At its Feb. 7 meeting, the Hyattsville City Council considered a proposal to earmark $50,000 for a concept design and final plan for a roundabout to better manage traffic near the main entrance to David C. Driskell Community Park.

The current intersection at the park’s entrance, which residents have nicknamed the octopus, is the five-way intersection where 40th Avenue, Gallatin Street and Hamilton Street come together. The 2018 Hyattsville Transportation Study listed installing a roundabout at this intersection as one of the 20 highest priority projects for the city.

According to the Insurance Institute for Highway Safety (IIHS), roundabouts are safer than traditional signaled intersections and better for the environment. Serious crashes are less likely in a roundabout because drivers travel at lower speeds. Head-on collisions are less likely, too, since all the cars are traveling in the same direction. Roundabouts also reduce idling time, which decreases pollution.

A resident opposing the proposed roundabout posted to the HOPE (Hyattsville Organization for a Positive Environment) email group, sparking a 57-comment thread. Some commenters thought the price tag was too high, while others were concerned that a roundabout might be more dangerous for pedestrians, especially those who are visually impaired. Many others supported the idea of a roundabout, citing the IIHS data.

While the terms “roundabout” and “traffic circle” are used interchangeably in regular speech, the IIHS distinguishes a roundabout from a traffic circle or rotary. According to the IIHS, traffic moves around a roundabout at a slower speed than it does around a traffic circle, due to the roundabout’s smaller size. Also, vehicles entering a roundabout are always supposed to yield to circulating traffic, whereas some traffic circles have lights to regulate vehicles and allow access to specific streams of traffic.

At the Feb. 7 council meeting, more than half a dozen residents spoke about the proposed changes. “I am adamantly opposed to a roundabout in that location,” said Nina Faye, saying that her experience of roundabouts in Takoma Park has been negative. Melissa Schweisguth also questioned if a roundabout is necessary, based on the crash data for the intersection.
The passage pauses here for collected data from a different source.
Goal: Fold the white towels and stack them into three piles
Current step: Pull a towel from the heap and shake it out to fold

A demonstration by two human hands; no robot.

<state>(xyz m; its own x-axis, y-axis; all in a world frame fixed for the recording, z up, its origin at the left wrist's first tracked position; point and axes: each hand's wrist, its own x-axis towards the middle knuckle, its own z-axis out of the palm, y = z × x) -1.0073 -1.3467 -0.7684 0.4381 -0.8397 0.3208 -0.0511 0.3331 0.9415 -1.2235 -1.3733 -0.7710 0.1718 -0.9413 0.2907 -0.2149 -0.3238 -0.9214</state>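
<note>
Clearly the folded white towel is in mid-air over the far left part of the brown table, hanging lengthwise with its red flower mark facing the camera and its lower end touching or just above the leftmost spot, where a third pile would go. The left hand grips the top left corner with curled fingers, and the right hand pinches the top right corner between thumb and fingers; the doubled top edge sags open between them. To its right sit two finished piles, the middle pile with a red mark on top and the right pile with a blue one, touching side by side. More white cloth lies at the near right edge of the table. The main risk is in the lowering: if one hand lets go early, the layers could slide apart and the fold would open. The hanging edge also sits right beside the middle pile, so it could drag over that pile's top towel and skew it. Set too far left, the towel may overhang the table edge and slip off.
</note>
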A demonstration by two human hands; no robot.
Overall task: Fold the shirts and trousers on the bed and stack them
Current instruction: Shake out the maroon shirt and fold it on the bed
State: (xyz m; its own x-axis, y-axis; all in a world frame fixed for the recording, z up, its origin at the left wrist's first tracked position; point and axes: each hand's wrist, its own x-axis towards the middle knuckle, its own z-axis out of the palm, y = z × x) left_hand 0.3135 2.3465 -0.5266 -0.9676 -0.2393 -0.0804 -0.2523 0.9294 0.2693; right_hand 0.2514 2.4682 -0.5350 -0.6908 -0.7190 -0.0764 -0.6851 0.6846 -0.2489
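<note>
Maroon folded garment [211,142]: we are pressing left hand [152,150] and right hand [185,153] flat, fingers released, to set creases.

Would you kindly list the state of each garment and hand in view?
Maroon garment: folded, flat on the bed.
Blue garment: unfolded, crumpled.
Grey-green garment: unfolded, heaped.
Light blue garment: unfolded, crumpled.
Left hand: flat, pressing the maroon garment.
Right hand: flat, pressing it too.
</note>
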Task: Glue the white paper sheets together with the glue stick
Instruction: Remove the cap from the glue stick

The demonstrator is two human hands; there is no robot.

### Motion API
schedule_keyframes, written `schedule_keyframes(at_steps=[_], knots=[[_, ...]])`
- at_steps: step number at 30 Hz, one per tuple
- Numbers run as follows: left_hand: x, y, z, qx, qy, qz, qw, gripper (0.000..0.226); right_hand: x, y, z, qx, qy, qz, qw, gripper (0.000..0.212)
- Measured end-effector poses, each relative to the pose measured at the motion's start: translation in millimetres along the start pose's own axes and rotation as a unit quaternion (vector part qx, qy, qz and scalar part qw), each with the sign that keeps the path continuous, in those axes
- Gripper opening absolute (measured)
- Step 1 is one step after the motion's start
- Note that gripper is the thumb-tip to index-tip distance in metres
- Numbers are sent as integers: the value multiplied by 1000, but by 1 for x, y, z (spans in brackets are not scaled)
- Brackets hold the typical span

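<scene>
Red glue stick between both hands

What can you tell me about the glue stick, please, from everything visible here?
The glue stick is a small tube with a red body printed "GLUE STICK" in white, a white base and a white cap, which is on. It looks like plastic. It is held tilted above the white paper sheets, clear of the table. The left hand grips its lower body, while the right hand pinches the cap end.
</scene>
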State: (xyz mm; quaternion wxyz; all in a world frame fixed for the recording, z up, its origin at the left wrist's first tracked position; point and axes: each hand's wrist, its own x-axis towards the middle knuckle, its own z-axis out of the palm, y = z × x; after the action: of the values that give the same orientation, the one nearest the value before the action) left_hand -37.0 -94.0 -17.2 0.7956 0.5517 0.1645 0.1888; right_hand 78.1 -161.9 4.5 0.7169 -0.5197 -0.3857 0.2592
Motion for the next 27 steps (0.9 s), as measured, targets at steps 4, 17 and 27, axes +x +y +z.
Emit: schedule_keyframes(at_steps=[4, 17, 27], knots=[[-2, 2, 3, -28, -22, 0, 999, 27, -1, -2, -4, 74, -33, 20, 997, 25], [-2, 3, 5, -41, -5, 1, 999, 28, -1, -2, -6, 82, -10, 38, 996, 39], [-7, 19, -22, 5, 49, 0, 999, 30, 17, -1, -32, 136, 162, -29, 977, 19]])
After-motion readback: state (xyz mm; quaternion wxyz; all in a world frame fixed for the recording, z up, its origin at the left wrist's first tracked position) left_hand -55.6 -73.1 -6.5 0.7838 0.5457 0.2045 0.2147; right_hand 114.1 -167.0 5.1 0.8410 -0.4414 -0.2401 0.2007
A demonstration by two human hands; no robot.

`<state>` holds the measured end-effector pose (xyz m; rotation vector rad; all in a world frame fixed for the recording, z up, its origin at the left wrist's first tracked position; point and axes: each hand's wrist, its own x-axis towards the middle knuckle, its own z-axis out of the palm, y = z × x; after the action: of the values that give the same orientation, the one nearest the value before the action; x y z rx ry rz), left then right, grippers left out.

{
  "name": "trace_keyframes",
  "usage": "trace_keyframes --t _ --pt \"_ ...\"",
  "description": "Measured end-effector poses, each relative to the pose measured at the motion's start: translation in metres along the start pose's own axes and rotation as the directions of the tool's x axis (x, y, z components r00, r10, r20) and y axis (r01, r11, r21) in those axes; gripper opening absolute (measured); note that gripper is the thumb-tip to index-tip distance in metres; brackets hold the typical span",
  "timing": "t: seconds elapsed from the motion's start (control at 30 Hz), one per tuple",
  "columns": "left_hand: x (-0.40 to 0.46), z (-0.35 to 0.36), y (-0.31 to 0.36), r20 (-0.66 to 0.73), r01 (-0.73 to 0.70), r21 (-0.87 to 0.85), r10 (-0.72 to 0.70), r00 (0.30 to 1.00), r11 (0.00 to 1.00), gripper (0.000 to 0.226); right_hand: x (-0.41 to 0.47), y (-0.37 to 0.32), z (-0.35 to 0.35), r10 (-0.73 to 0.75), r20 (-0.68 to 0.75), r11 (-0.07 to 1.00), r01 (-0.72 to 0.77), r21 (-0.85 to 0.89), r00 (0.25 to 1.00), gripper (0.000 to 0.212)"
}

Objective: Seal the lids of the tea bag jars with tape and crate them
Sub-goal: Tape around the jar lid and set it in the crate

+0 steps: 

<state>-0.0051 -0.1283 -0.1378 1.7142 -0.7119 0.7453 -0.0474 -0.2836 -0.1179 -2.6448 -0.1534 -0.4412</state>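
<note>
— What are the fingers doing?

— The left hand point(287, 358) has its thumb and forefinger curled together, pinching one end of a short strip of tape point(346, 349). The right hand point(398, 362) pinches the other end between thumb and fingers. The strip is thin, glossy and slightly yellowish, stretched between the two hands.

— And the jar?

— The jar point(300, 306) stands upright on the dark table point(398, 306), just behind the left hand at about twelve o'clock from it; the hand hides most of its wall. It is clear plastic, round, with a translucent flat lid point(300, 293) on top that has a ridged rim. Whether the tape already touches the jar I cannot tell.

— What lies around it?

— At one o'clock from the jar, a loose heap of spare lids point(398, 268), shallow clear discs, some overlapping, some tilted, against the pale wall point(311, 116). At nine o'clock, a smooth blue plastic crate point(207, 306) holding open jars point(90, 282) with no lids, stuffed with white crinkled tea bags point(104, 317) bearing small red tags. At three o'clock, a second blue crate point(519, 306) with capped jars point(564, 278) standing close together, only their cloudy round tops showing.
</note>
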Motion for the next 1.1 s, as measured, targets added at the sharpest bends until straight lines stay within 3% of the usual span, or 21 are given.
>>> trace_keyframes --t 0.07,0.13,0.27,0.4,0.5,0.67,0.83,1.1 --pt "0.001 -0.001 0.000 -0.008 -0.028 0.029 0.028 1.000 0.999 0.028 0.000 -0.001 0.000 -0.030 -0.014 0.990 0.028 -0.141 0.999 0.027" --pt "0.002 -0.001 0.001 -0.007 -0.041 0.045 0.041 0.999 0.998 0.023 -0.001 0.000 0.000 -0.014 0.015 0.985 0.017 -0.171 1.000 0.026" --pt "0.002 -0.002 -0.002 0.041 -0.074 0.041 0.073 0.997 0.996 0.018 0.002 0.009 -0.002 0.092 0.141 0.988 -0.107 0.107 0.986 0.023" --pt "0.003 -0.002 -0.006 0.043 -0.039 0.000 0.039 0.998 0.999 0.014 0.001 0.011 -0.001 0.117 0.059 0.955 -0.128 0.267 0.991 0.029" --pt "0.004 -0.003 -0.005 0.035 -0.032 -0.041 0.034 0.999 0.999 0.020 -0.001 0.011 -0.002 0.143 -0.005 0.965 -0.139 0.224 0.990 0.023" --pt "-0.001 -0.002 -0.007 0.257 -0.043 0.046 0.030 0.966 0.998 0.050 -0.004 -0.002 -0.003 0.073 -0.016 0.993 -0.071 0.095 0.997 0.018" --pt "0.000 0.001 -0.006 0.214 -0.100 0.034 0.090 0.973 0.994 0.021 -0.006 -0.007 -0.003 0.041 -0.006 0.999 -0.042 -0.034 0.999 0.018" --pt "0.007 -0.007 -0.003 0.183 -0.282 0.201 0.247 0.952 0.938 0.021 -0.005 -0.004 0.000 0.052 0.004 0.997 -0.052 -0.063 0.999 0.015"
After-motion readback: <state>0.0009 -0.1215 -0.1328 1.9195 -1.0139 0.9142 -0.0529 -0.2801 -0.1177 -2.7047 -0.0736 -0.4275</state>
Other residents supported the proposal. “This is a fantastic idea to redesign a problematic intersection,” Yohannes Bennehoff said. Cliff Mayo agreed, adding that “while the data don’t show a large number of collisions, in my opinion that is only because we’ve been lucky.”

“It’s a topic that I think there’s a lot of passion about,” said Councilmember Danny Schaible (Ward 2), who sponsored the budget initiative. Councilmembers Ben Simasek (Ward 3) and Edouard Haba (Ward 4) suggested expanding the motion to study alternatives to the proposed roundabout, as well. 

Although the motion was not up for a vote during the Feb. 7 meeting, councilmembers generally agreed that a study of the intersection was warranted. “I don’t want to wait until we see a serious injury or fatality,” said Councilmember Joanne Waszczak (Ward 1).